#### TASK DETAILS:
What you return should be the lines from the one with "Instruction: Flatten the" through the one with "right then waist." in the data below, reproduced exactly with both ends, and no pictures at all.

#### DATASET SECTION:
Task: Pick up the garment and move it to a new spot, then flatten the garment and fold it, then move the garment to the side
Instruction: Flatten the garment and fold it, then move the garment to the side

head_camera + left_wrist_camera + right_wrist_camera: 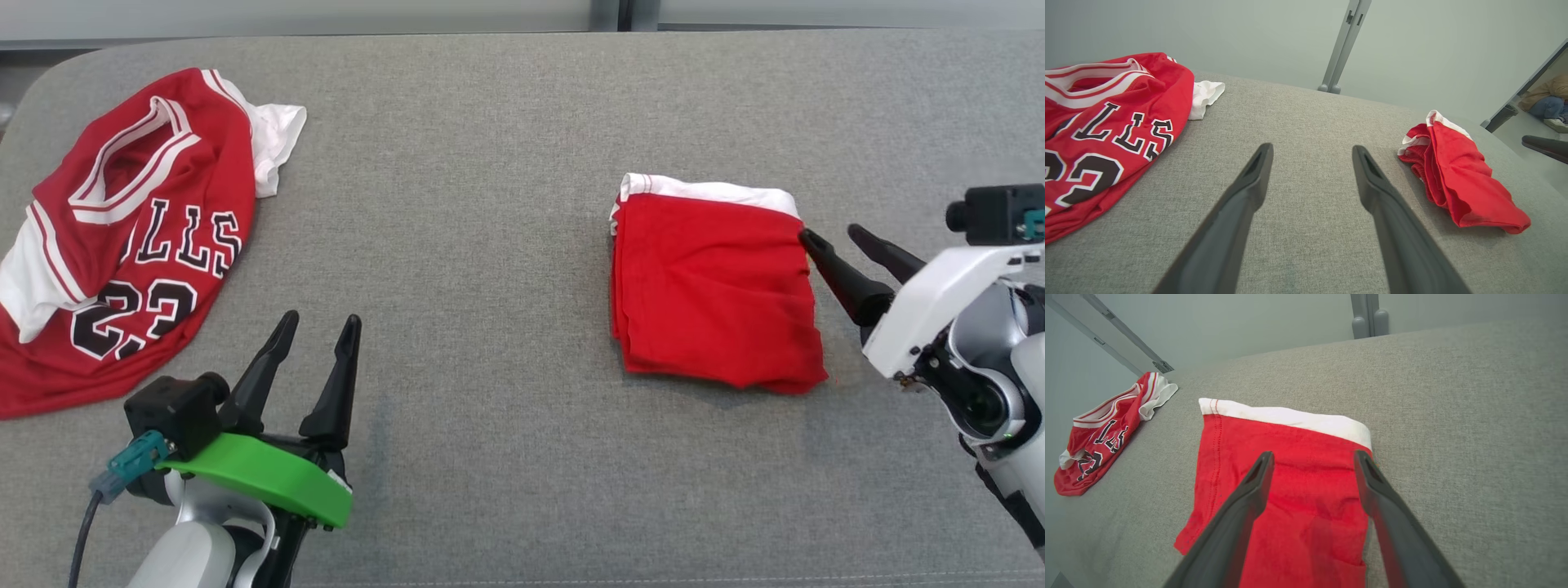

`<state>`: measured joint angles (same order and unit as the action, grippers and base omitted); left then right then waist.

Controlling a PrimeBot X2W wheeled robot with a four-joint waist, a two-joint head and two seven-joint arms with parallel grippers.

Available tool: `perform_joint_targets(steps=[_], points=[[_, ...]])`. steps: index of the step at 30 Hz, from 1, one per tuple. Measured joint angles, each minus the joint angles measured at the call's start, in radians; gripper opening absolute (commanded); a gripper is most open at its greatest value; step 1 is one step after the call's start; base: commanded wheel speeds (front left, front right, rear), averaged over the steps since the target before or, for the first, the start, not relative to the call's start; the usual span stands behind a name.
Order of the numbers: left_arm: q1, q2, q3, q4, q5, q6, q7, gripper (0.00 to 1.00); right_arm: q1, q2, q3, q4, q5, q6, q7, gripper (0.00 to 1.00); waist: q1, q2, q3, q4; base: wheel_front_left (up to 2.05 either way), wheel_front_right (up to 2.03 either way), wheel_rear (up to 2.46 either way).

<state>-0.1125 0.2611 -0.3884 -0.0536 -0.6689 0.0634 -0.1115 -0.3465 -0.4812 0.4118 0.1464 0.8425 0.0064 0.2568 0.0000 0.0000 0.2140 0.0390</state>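
The garment [714, 286] is red with a white band along its far edge and lies folded into a rough rectangle on the right half of the grey surface. My right gripper [829, 234] is open at the garment's right edge, its fingertips at the upper right corner with nothing between them. In the right wrist view the open right gripper [1313, 455] hovers just over the red cloth [1290, 486]. My left gripper [321, 318] is open and empty at the lower left, well apart from the garment [1457, 179].
A red and white basketball jersey [131, 245] with black lettering lies crumpled at the far left, just beyond my left gripper [1312, 148]. The grey fabric surface [490, 245] stretches bare between the two garments. A metal post [1343, 45] stands behind the far edge.
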Motion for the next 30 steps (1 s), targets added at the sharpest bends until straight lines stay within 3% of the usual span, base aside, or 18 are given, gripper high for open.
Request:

#### EXPECTED OUTPUT:
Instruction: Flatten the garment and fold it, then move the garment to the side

head_camera + left_wrist_camera + right_wrist_camera: 

`<state>`: measured joint angles (same order and unit as the action, grippers and base omitted); left then right then waist.

The required output has been supplied.